Aside from having a rather embarrassing episode of spatial dyslexia last week  when trying to figure out the twist direction of the yarn I'm using (I could not get my head around the idea that the twist direction is the same regardless of which way the thread is running, I'm chalking that up to a low-caffeine moment, though it was useful in the end), I'm now trying to sort out the Truth of Twill.  For some reason, when I start the first inch or so this morning I had a floating warp thread on either end of my cloth that wasn't getting picked up by the weft.  When I revered my treadle direction, everything was fine.  There's some relationship between the direction of threading, treadling, and the direction of the throw that I'm just not connecting in my head.  I understand what needs to be happening, it's just how to make it happen in a pattern that's messing with me.  This is only my second project where any of these things have mattered though, so I suppose it's ok that I don't understand every last thing about weave structure.

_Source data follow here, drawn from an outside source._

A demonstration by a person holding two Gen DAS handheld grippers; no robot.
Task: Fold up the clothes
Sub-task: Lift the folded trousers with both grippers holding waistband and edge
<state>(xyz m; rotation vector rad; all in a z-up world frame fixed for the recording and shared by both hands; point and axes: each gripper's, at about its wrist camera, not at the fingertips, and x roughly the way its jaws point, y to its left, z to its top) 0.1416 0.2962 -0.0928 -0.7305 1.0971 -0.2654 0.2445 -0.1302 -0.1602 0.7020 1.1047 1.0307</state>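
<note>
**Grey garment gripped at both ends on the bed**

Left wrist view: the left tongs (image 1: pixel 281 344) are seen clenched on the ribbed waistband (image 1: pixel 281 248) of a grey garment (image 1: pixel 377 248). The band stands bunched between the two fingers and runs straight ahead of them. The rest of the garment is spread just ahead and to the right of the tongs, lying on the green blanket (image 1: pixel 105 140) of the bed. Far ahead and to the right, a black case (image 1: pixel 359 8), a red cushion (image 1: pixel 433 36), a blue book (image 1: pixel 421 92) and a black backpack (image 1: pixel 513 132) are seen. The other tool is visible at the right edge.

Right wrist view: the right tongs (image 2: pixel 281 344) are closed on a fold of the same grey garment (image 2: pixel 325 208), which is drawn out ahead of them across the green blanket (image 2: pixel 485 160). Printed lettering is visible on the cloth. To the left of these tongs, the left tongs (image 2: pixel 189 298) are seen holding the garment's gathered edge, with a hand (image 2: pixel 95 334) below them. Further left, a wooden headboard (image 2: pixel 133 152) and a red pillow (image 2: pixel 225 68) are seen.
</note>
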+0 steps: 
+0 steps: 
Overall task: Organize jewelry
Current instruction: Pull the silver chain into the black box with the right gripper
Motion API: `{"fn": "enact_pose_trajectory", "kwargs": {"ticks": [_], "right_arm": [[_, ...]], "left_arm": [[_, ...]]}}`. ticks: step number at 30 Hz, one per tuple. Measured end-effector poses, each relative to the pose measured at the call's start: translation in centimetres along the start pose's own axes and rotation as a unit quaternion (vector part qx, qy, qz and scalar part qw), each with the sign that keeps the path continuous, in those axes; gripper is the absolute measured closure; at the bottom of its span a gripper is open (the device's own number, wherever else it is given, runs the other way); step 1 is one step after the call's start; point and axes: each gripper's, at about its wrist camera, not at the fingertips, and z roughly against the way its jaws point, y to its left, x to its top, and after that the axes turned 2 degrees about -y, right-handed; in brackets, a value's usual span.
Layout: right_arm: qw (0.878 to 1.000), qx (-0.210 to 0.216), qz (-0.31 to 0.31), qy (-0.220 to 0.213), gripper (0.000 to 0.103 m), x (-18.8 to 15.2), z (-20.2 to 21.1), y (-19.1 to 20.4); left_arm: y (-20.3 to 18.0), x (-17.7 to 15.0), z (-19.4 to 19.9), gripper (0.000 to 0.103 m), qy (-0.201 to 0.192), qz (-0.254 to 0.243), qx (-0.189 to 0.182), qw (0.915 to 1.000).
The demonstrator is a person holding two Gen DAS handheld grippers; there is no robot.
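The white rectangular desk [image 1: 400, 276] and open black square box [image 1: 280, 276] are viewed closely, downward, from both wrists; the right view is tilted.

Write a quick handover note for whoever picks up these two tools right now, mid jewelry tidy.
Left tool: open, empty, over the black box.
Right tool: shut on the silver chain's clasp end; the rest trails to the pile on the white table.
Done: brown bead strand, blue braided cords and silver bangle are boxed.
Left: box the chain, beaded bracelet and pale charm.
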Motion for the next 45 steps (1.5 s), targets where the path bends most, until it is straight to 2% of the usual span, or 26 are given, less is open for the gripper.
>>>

Here you can see my progress so far.  It looks ok as far as twill fabric goes, but I'm not 100% happy with how the balance is in comparison to the photographs of the Greenland fabrics.  The weft should be denser, and I just can't get the Shetland to pack any more than you see in these pictures.  I think I'm going to have to dig around a bit and check with the local yarn shops before I weave any further and see if I can't find a somewhat light weight option for the weft, something closer to the pink singles I used on my first twill sample.

Friday, March 4, 2011

Hood weaving update

My current weaving project is cloth for a Greenland hood.  I'm using commercially spun yarn, but trying to get as close to the texture of the original cloth as I can get.  As part of the project, I'm also hoping to spin some samples of Gotland and Shetland (two modern breeds that are purportedly similar to the sheep used by the Greenlanders) and weave some samples to see what sort of difference all this twist direction stuff actually makes.  The project needs to be done by April 2, and the documentation has be done by March 20th.

So far it's been slow going.  The yarn got backordered and delayed (see my eariler post) which put me in a cranky mood, so when the warp did show up I was less than interested in getting started.  I finally got started on Monday, got everything measured, and then went to start threading the loom Tuesday after my taking my car in to get a new tire (the potholes around heat eat tires like nobody's business.  Lesson: low profile tires are a Bad Plan, buy a tractor next time) only to discover that one of the shed frames on my loom had broken and needed to be repaired before I could thread the loom.  I got the car back Wednesday morning, went the hardware store, and got the loom fixed just fine but it set me back two more days and I didn't actually start threading until late Wednesday.  As of last night, I was done with sleighing the reed (I warp front to back for now) and had half the heddles threaded.  Hopefully today I will get the rest of the heddles threaded and enlist some help getting the warp wound on to the back beam tonight so I can start weaving Sunday (Saturday is University so nothing will get done).

Almost a week to warp 3 yards of cloth.  How silly is that? 

I had a total spacial brain-fart last night too and couldn't get my head around the idea that Z is always Z, even if folds over on itself as the yarn goes back and forth in the warp (or weft), or if you start from the other end.  I don't feel too bad, my Laurel got confused too and we had to draw lots of pictures with the help of her husband (a knight, Pelican and woodworker) and even draw lines on a straw and fold in and bend it to convince ourselves that we were being dense.  I felt mildly stupid but questioning things is good, and I did come up with a theory and possible explanation for why the whole Z/S thing matters, which is the point of this whole thing anyway.  I suspect that when you have a Z spun warp and S spun weft the finished cloth will have a smoother finish since all the fibers will end up aligned in the same direction.  More on this when I have pictures, for some reason it makes more sense to me with visual aids!